Voilà. L'année s'achève à Lisbonne avec un soleil radieux. Il fait froid, certes, et même très froid mais la lumière est si belle qu'on oublie vite les désagréments de l'hiver. Nous recevons une quinzaine d'amis ce soir pour le réveillon. En lisant l'actualité, on ne peut qu'être effaré par les nouvelles du monde : la résolution de paix demandée par la Palestine refusée par le Conseil de sécurité, l'augmentation constante des inégalités, les femmes Yésidies violées par les hommes de Daesh, Alexei Navalny arrêté par Poutine, etc., etc. Bref, une actualité bavarde et sinistre.
Je continue ma série de verbes. Voici l'un des derniers que j'ai écrits.
Taire
Taire c’est ne pas dire
cela précisément qui devrait ou pourrait être dit, c’est s’imposer un silence bien
particulier, un silence qui demande une sorte d’effort car les mots sont prêts,
ils sont déjà là, au bord de l’aire de Broca. Pas encore au bord des lèvres.

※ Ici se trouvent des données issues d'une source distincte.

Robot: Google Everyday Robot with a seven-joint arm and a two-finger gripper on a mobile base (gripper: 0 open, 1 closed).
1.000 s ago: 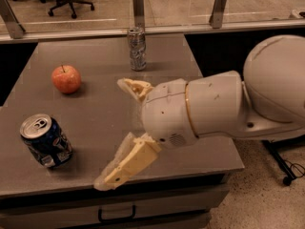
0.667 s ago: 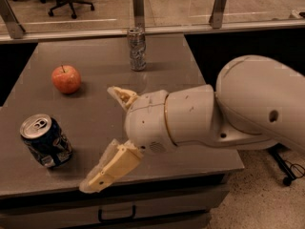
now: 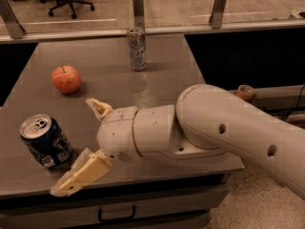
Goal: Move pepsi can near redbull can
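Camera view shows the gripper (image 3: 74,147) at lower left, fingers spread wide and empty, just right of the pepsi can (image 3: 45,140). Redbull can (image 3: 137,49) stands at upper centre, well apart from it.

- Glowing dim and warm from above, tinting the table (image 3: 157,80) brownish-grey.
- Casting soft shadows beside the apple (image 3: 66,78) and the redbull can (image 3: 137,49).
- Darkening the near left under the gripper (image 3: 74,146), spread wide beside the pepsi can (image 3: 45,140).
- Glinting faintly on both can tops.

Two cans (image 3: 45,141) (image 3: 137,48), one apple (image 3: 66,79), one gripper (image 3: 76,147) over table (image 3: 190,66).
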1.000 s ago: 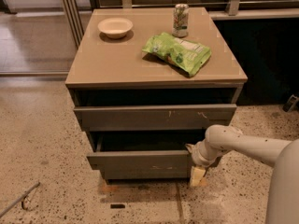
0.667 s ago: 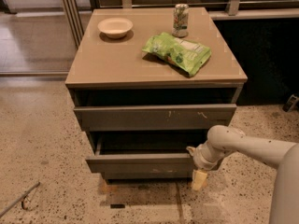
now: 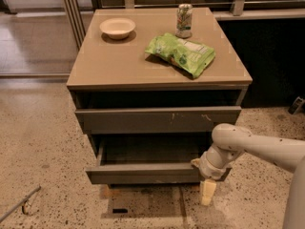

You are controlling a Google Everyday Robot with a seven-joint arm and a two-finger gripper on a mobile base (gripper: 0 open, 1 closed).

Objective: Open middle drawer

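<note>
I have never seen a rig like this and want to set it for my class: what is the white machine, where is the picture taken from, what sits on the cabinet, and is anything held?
The white arm reaching in from the right belongs to a mobile robot with one arm. Its gripper, the robot's "hand", is low down at the right end of the middle drawer, which stands pulled partly out. Whether it actually grips the drawer front cannot be seen. The single camera looks down at the cabinet from the front. On the cabinet top are a pale bowl, a drink can and a green snack bag.
</note>
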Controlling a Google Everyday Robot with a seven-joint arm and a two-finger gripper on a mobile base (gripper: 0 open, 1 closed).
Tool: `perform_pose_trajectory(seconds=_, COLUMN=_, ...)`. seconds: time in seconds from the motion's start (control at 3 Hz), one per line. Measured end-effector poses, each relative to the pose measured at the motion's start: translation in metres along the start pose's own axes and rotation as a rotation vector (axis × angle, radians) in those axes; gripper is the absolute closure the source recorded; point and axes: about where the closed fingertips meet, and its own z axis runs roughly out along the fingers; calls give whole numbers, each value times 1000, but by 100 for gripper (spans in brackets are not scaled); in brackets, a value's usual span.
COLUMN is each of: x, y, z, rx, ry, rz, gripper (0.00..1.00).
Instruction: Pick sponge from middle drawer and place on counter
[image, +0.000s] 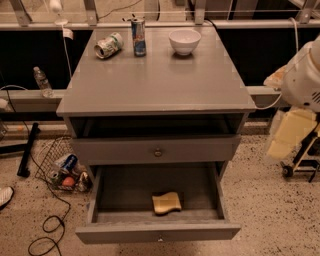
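Note:
The pale yellow sponge lies flat on the floor of the open middle drawer, near its front centre. The drawer is pulled out from the bottom of the grey cabinet. The counter is the cabinet's grey top. My arm's white joint hangs at the right edge of the camera view, beside the cabinet and level with the counter. My gripper is the pale part below the joint, well right of and above the sponge, touching nothing.
On the counter's far edge are a tipped can, an upright can and a white bowl. The upper drawer with a round knob is shut. A wire basket of cans and cables lie on the floor at left.

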Motion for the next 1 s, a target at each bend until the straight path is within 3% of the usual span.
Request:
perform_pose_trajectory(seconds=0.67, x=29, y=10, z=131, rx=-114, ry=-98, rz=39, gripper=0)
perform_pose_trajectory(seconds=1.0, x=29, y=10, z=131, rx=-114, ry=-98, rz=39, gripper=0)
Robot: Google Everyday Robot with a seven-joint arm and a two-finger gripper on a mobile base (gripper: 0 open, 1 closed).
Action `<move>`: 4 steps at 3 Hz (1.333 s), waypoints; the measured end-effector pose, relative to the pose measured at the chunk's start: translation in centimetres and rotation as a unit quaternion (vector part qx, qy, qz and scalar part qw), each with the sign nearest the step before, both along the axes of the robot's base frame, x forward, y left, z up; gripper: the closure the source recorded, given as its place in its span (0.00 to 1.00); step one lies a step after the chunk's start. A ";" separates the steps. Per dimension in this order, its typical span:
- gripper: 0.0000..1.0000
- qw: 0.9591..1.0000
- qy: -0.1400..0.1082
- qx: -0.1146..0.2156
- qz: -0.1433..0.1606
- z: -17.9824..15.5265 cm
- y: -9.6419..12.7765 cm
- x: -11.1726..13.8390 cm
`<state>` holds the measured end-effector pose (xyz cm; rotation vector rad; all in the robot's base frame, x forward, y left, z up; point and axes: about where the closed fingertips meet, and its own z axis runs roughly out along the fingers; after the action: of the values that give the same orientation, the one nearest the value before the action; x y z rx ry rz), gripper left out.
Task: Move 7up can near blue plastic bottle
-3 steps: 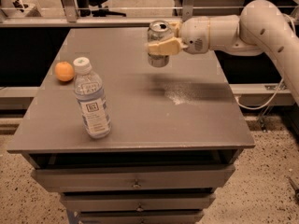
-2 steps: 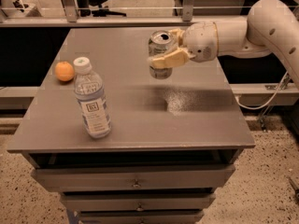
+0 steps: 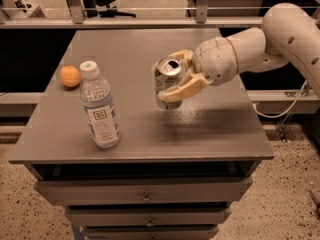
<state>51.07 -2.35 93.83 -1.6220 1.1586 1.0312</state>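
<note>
The 7up can is a silvery can with a pull-tab top, held tilted a little above the grey table. My gripper comes in from the right on a white arm and is shut on the can, with one beige finger across its side. The blue plastic bottle stands upright near the table's front left, with a white cap and a white label. The can is to the right of the bottle, with a gap between them.
A round orange fruit lies at the table's left edge behind the bottle. Drawers sit under the tabletop. A rail and chair legs stand beyond the far edge. A cable hangs at the right.
My gripper has carried the can forward, toward the table's front and closer to the bottle. The bottle and the orange have not moved.
</note>
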 end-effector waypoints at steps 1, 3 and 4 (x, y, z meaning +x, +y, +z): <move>1.00 0.999 0.021 0.006 0.039 -0.5 1.4 -2.6; 1.00 0.996 0.071 0.006 0.046 -2.0 4.4 -4.9; 1.00 0.997 0.074 -0.003 0.021 -3.2 5.7 -4.7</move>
<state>46.42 3.33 90.68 -1.6030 1.2296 1.1935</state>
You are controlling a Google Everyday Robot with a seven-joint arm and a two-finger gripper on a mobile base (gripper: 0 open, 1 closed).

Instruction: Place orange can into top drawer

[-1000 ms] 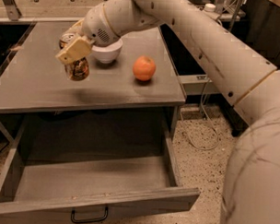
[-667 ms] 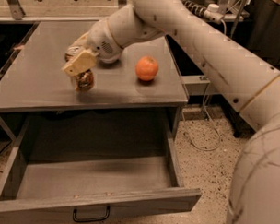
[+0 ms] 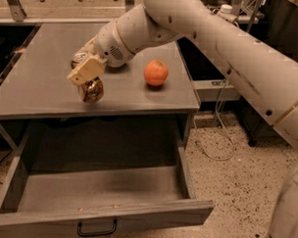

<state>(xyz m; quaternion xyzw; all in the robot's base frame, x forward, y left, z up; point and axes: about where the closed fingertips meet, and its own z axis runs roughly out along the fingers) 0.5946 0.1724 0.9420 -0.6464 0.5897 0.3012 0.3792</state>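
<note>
Although only 1 camera view is on hand, it shows the carry plainly enough. The gripper [image 3: 88,78] hangs over the front-left part of the grey tabletop [image 3: 37,87], its 2 tan fingers [image 3: 85,69] closed around the upper end of the orange can [image 3: 93,91], which tilts slightly beneath them. Compared with 1 second ago, the can has come forward and lower, from near the middle of the tabletop toward its front edge. It seems to be lifted just clear of the surface, though the dark shadow beneath makes that hard to confirm. An orange fruit [image 3: 156,72] sits apart to the right, untouched. Below, the top drawer [image 3: 101,210] stands pulled fully out. By my reading, the transfer is about halfway done: the can must pass the table edge, then descend before release.
</note>
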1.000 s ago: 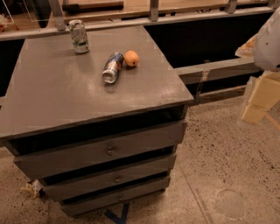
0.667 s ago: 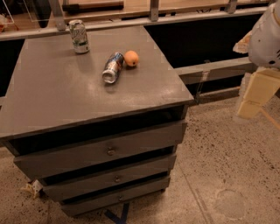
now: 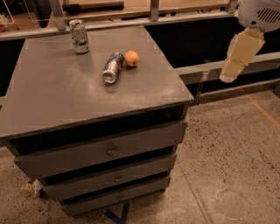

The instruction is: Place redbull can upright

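On its side on the grey cabinet (image 3: 61, 100) top, toward the back and right of centre: redbull can (image 3: 113, 67), one silver end facing front-left, the other end pointing back-right. Just beside that far end, an orange (image 3: 131, 58), touching or nearly so; hard to say which. Upright near the back edge, well apart to the left of both: a white-and-green can (image 3: 79, 36). Off to the right, in the air beyond the cabinet's right edge and above the speckled floor (image 3: 227, 144): the gripper (image 3: 235, 61), a cream-coloured piece hanging down and slanting left under a white housing (image 3: 260, 13), well apart from the redbull can. Open or closed: cannot tell. Behind it, a dark ledge (image 3: 262, 65) along the wall. Below the cabinet top, three drawers (image 3: 109, 151), each with a small knob, dark gaps between them. At the cabinet's foot, a blue tape mark (image 3: 117, 214) on the floor.
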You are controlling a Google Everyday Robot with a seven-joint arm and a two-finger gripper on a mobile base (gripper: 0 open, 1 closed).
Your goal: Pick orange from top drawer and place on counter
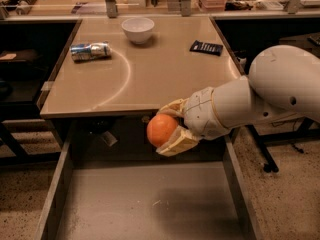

Non ! Ils s’agitent dans une obscurité émotionnelle qui n’arrive pas à
accueillir la moindre lueur de pensée. Il n’y a rien à dire mais ce rien est
comme une boule dans la terre du cerveau.
Une boule de terre en soi.
Sous sa forme réfléchie,
« se taire », le verbe pourrait s’écrire autrement : se terrer,
camper dans les prés du silence, jouir de cette solitude provisoire qui doit
nous réapprendre l’obligation de la parole en contemplant des fleurs. Se terrer
dans les plis de la souffrance aussi. Il
tait le nom de ses camarades ou de ses complices. Il s’est tu jusqu’au bout. Il
s’est tu et le silence l’a tué. Il s’est tu pour toujours.
Le silence force le respect, celui que l’on doit à
tout mystère, même si le taiseux choisit à tout instant de ne pas dire ce qu’il
pourrait dire. Il refuse quelque chose, cette présence particulière et pourtant
si banale qui vous fait exister dans les mots dont tout le monde se sert tout
le temps pour dire le rien du silence, justement.